**WORK ITEM**
Your task is to write out all of the records once more, exactly.

**MATERIALS PROVIDED**
>>>>

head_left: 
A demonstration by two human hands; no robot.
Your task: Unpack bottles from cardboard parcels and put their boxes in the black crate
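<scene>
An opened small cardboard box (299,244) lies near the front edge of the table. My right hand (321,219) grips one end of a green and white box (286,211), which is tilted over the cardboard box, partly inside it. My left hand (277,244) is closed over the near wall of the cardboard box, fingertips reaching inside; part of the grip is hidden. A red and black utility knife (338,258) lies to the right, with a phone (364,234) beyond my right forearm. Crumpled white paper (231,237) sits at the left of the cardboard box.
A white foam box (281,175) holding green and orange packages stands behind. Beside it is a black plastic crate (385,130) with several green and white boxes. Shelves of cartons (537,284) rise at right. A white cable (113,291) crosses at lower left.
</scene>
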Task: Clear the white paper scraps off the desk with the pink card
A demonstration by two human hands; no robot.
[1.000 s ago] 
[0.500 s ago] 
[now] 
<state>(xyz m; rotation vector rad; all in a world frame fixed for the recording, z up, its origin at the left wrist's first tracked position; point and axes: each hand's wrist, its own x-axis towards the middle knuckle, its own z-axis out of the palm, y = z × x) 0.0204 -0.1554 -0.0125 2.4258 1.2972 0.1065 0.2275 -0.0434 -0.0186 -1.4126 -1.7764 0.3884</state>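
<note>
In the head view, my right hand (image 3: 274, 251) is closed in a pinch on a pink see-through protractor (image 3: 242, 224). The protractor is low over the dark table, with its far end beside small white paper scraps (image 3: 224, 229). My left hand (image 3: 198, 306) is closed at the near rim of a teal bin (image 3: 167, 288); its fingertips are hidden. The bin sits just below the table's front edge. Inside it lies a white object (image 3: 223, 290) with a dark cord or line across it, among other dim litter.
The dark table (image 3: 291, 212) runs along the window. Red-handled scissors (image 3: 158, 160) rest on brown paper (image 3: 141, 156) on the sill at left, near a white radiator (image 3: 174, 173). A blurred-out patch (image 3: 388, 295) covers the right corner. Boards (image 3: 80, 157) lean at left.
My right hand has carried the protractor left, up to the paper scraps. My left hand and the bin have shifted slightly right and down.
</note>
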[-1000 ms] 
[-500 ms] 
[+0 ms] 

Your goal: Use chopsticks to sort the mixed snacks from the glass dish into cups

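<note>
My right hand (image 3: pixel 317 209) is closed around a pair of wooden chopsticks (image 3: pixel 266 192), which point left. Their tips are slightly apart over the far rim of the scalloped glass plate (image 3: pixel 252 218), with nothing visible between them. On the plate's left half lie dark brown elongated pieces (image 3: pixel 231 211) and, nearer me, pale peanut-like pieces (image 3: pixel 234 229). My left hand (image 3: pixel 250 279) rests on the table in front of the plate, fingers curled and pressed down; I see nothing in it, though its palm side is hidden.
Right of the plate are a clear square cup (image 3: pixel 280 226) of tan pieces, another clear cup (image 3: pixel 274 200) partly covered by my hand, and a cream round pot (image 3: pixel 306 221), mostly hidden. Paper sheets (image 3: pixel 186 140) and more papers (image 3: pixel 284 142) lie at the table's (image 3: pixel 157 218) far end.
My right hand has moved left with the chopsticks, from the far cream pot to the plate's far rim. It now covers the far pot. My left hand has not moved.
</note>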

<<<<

**EXERCISE RESPONSE**
head_left: 
A demonstration by two human hands; no robot.
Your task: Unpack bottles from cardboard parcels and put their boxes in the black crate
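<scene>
An opened small cardboard box (299,244) lies near the front edge of the table. My right hand (321,219) grips one end of a green and white box (286,211), which is tilted over the cardboard box, partly inside it. My left hand (277,244) is closed over the near wall of the cardboard box, fingertips reaching inside; part of the grip is hidden. A red and black utility knife (338,258) lies to the right, with a phone (364,234) beyond my right forearm. Crumpled white paper (231,237) sits at the left of the cardboard box.
A white foam box (281,175) holding green and orange packages stands behind. Beside it is a black plastic crate (385,130) with several green and white boxes. Shelves of cartons (537,284) rise at right. A white cable (113,291) crosses at lower left.
</scene>
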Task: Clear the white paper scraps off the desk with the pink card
A demonstration by two human hands; no robot.
[1.000 s ago] 
[0.500 s ago] 
[now] 
<state>(xyz m; rotation vector rad; all in a world frame fixed for the recording, z up, its origin at the left wrist's first tracked position; point and axes: each hand's wrist, its own x-axis towards the middle knuckle, its own z-axis out of the palm, y = z × x) 0.0204 -0.1554 -0.0125 2.4258 1.2972 0.1065 0.2275 -0.0434 -0.0186 -1.4126 -1.7764 0.3884</state>
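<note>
In the head view, my right hand (image 3: 274, 251) is closed in a pinch on a pink see-through protractor (image 3: 242, 224). The protractor is low over the dark table, with its far end beside small white paper scraps (image 3: 224, 229). My left hand (image 3: 198, 306) is closed at the near rim of a teal bin (image 3: 167, 288); its fingertips are hidden. The bin sits just below the table's front edge. Inside it lies a white object (image 3: 223, 290) with a dark cord or line across it, among other dim litter.
The dark table (image 3: 291, 212) runs along the window. Red-handled scissors (image 3: 158, 160) rest on brown paper (image 3: 141, 156) on the sill at left, near a white radiator (image 3: 174, 173). A blurred-out patch (image 3: 388, 295) covers the right corner. Boards (image 3: 80, 157) lean at left.
My right hand has carried the protractor left, up to the paper scraps. My left hand and the bin have shifted slightly right and down.
</note>
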[-1000 ms] 
[-500 ms] 
[+0 ms] 

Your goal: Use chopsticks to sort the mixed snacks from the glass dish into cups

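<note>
My right hand (image 3: pixel 317 209) is closed around a pair of wooden chopsticks (image 3: pixel 266 192), which point left. Their tips are slightly apart over the far rim of the scalloped glass plate (image 3: pixel 252 218), with nothing visible between them. On the plate's left half lie dark brown elongated pieces (image 3: pixel 231 211) and, nearer me, pale peanut-like pieces (image 3: pixel 234 229). My left hand (image 3: pixel 250 279) rests on the table in front of the plate, fingers curled and pressed down; I see nothing in it, though its palm side is hidden.
Right of the plate are a clear square cup (image 3: pixel 280 226) of tan pieces, another clear cup (image 3: pixel 274 200) partly covered by my hand, and a cream round pot (image 3: pixel 306 221), mostly hidden. Paper sheets (image 3: pixel 186 140) and more papers (image 3: pixel 284 142) lie at the table's (image 3: pixel 157 218) far end.
My right hand has moved left with the chopsticks, from the far cream pot to the plate's far rim. It now covers the far pot. My left hand has not moved.
</note>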

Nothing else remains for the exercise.